··· EXERCISE DATA ···

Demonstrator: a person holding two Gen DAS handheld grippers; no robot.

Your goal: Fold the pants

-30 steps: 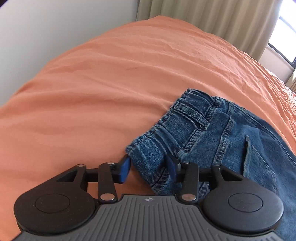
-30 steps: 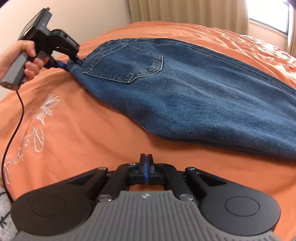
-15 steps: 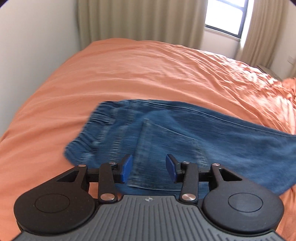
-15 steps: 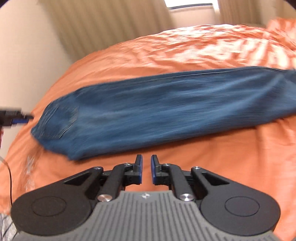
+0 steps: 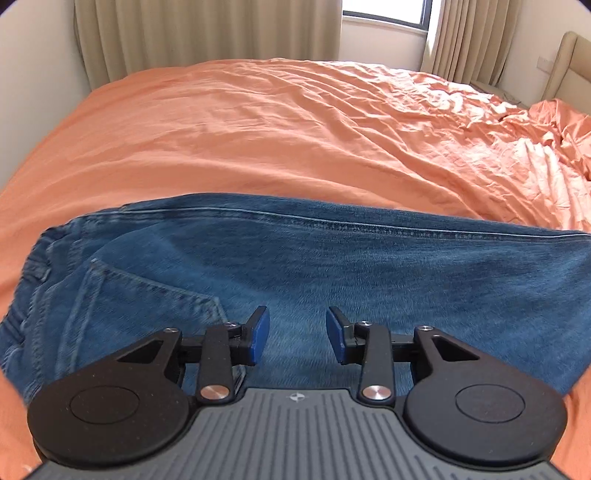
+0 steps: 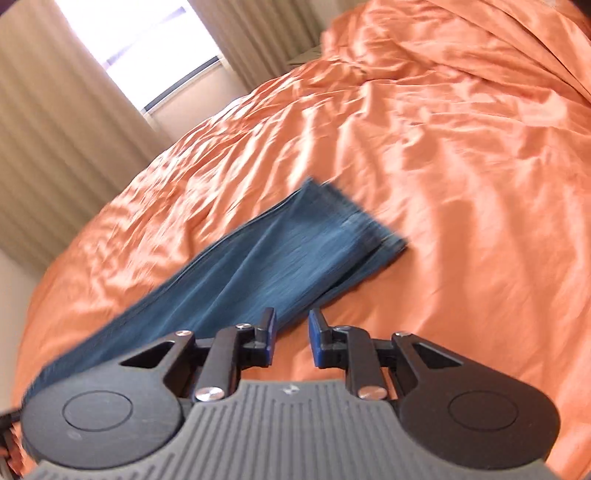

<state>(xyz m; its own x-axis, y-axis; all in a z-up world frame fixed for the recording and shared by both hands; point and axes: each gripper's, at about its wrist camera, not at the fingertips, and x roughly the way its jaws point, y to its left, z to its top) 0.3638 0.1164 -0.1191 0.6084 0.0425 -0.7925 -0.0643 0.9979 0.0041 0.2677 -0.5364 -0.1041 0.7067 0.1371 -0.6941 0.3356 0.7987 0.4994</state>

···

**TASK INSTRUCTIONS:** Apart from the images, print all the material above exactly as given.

**PROBLEM SOLUTION:**
Demonstrator: a person holding two Gen DAS handheld grippers; no robot.

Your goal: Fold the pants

-30 steps: 
-30 steps: 
-15 steps: 
-15 steps: 
+0 steps: 
+0 steps: 

<state>(xyz m; its own x-axis, y-axis; all in a z-up world frame fixed for the recording and shared by both hands; point and axes: each gripper's, at about its wrist camera, not at the fingertips, and x roughly the way its jaws point, y to its left, z to its top) 0.3638 0.1164 -0.1191 0.6084 0.0425 -0.7925 -0.0643 0.9979 0.0041 0.2677 -0.5364 -0.1041 0.7067 0.1371 -0.6941 0.3356 0.7987 0.4994</state>

The exercise calls for nothing more.